Location
- Manning, IowaAudubon, Carroll, Crawford, and Shelby counties United States
- Coordinates: 41.903555, -95.056457

District information
- Type: Local school district
- Grades: K–12
- Established: 2011
- Superintendent: Trevor Miller
- Schools: 3
- Budget: $11,566,000 (2020–21)
- NCES District ID: 1931680

Students and staff
- Students: 710 (2022-23)
- Teachers: 51.87 FTE
- Staff: 69.42 FTE
- Student–teacher ratio: 13.69
- Athletic conference: Western Iowa Conference
- District mascot: Wolves
- Colors: Green and black

Other information
- Website: www.ikm-manning.k12.ia.us

= IKM–Manning Community School District =

Public school district in Manning, Iowa, United States

IKM–Manning Community School District is a rural public school district headquartered at IKM–Manning Middle and High School in Manning, Iowa. In addition to Manning, the district name also refers to the municipalities of Irwin, Kirkman, and Manilla.

The district is located in sections of Audubon, Carroll, Crawford, and Shelby counties. It serves all of the municipalities of Manning, Irwin, Kirkman, Manilla, and Aspinwall. A small section of Templeton lies within the district boundaries.

==History==
===Manning Community School District===
Proposals to create the Manning Community School District were unveiled in 1957. The election to create the district was held on April 29, 1959. 977 persons voted in ten voting districts, with 916 of them voting in favor and the others voting against. The proposal included moving portions of the Manilla Community School District into the Manning district. 34 residents in that area voted in favor of moving into Manning, while the other 14 voted against.

The Manning district began operations on July 1, 1959. It comprised land in the counties of Audubon, Carroll, Crawford, and Shelby, with 105 sections of land in total. About 6.5 sections were taken from the Manilla district.

Manilla CSD sued to stop or reverse creation of the district, citing an Iowa law on the eligibility of voters to vote on the creation of the district. The Carroll County District court judge William C. Hanson decided that the Manning district should remain, and in 1960 the Iowa Supreme Court ruled in the same way as Hanson.

Circa 1968 the board of Carroll County decided that the Manning Community School District would absorb the Eden Township School District and the Templeton Independent School District. The two districts were to file appeals to the district court of that county. In 1974, the three school districts and the Carroll Community School District decided that the Eden and Templeton districts would be divided between the Carroll and Manning districts; Carroll got about 89% and 75%, respectively, of the land of the Templeton and Eden districts, with the Manning district taking the remainders.

The district had 563 students in the 1995–1996 school year. In the 2004–2005 school year it had 511 students over 111.8 sqmi of area.

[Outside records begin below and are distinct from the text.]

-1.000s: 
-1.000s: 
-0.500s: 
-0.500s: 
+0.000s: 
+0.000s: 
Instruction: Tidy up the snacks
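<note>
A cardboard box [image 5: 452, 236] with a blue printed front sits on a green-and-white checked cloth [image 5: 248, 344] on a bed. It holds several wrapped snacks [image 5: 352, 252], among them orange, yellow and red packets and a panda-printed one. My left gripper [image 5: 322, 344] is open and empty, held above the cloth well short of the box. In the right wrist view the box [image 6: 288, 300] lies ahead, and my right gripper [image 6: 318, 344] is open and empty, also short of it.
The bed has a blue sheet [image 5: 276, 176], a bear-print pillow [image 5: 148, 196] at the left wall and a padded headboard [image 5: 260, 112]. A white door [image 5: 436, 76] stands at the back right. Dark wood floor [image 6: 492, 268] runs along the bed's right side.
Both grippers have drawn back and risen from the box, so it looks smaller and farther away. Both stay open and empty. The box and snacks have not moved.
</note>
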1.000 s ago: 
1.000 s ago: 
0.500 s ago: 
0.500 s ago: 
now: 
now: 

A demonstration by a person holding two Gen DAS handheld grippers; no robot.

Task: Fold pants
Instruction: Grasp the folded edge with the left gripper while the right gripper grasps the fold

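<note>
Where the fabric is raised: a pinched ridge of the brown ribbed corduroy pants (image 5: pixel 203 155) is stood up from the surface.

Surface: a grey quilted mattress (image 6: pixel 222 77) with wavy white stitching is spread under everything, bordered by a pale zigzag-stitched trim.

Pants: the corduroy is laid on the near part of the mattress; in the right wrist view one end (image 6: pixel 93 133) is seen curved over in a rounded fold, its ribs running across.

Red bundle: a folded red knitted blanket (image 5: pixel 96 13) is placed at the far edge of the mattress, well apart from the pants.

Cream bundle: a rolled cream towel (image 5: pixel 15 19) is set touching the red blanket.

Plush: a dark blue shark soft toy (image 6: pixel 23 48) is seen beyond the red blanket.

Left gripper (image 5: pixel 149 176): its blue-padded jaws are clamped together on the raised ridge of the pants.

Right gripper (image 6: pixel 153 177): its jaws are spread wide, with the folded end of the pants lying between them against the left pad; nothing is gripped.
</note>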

In fall 2008 the Manning district and the IKM Community School District began whole grade-sharing, in which one district sent its students to another district's school for the whole day. This arrangement meant that the two districts consolidated their students into each other's schools.

===Merge===
A vote to merge the districts, held on Tuesday April 6, 2010, was in favor of consolidation: the vote tally at the Manning poll station was 477–20; the tallies in Irwin and Manilla, respectively, were 206-26 and 190–20. During the consolidation process, the IKM and Manning school boards continued to operate while a temporary joint school board was also set up.

The IKM–Manning Community School District was established on July 1, 2011, from the merger of the Manning Community School District and the IKM Community School District.

The superintendent of the district, Thomas Ward, stated that rural areas lost population as increasingly urban areas of the state had the major employment available.

The district was previously headquartered in Manilla.

===Modern development===
Trevor Miller has served as superintendent since 2017, and the district entered a sharing agreement with Exira–EHK to split his time 50/50. In 2020, the districts modified the agreement for the 2020–21 to split his time 80/20 with 4 days per week at Exira–EHK and a single day per week at IKM–Manning.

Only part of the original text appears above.